Edit

Share via


Refactor IBM z/TPF mainframe systems to Azure

Azure Kubernetes Service (AKS)
Azure Cosmos DB
Azure Virtual Network
Azure Managed Redis

Organizations migrating from z/TPF mainframes to the cloud need a robust platform that can process high volume transactions. This solution delivers cloud-enabled applications and databases that are functionally equivalent to the z/TPF legacy counterparts.

Architecture

Mainframe architecture

Diagram that shows the mainframe architecture before migration.

Download a Visio file of this architecture.

Dataflow

  • Users input data over TCP/IP, including TN3270 and HTTP(S).
  • Data is input into the mainframe via standard mainframe protocols.
  • Applications receive the data. These applications are usually only online systems. Assembler, C++, or Saber Talk run in an enabled environment.
  • NonSQL data and database services, like Azure Cosmos DB, store data.
  • Middleware and utility services manage tasks like tape storage, queueing, output, and web services within the environment.
  • Shared memory coupling coordinates multiple processors.
  • Partitions are used to run separate workloads or segregate work types within the environment.
  • Operating systems provide interfaces between the engine and the software it runs.

Azure architecture

Diagram that shows the Azure architecture, after the migration.

Download a Visio file of this architecture.
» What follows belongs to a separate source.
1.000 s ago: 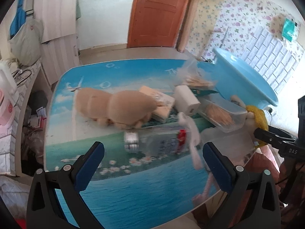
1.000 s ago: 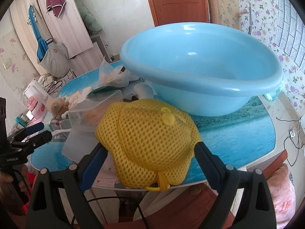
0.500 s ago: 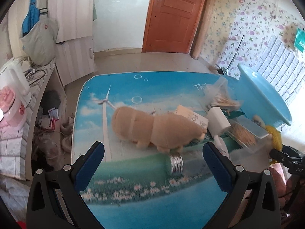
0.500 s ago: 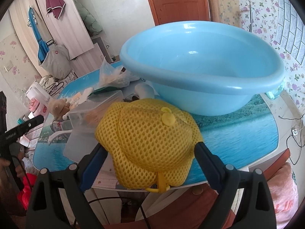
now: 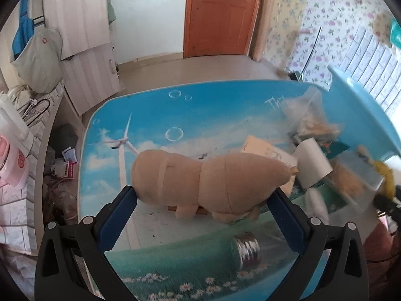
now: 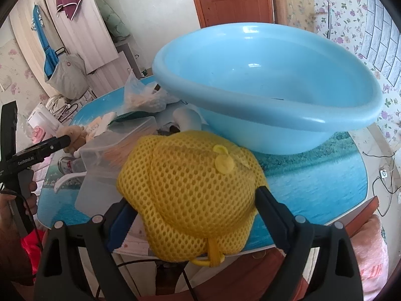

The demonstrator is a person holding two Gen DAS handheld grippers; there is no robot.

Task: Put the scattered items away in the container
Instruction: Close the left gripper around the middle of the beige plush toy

Migrating mainframe systems to Azure requires a platform that supports a high-performance memory-sharing mechanism and a high-performance IP stack with low latency (microseconds) to deliver performance at the level of the z/TPF.

The z/TPF mainframe uses a shared memory feature called a coupling facility together with a low-latency IP stack called HiperSockets. This architecture uses drivers that provide shared I/O and memory across multiple nodes to implement similar functionality.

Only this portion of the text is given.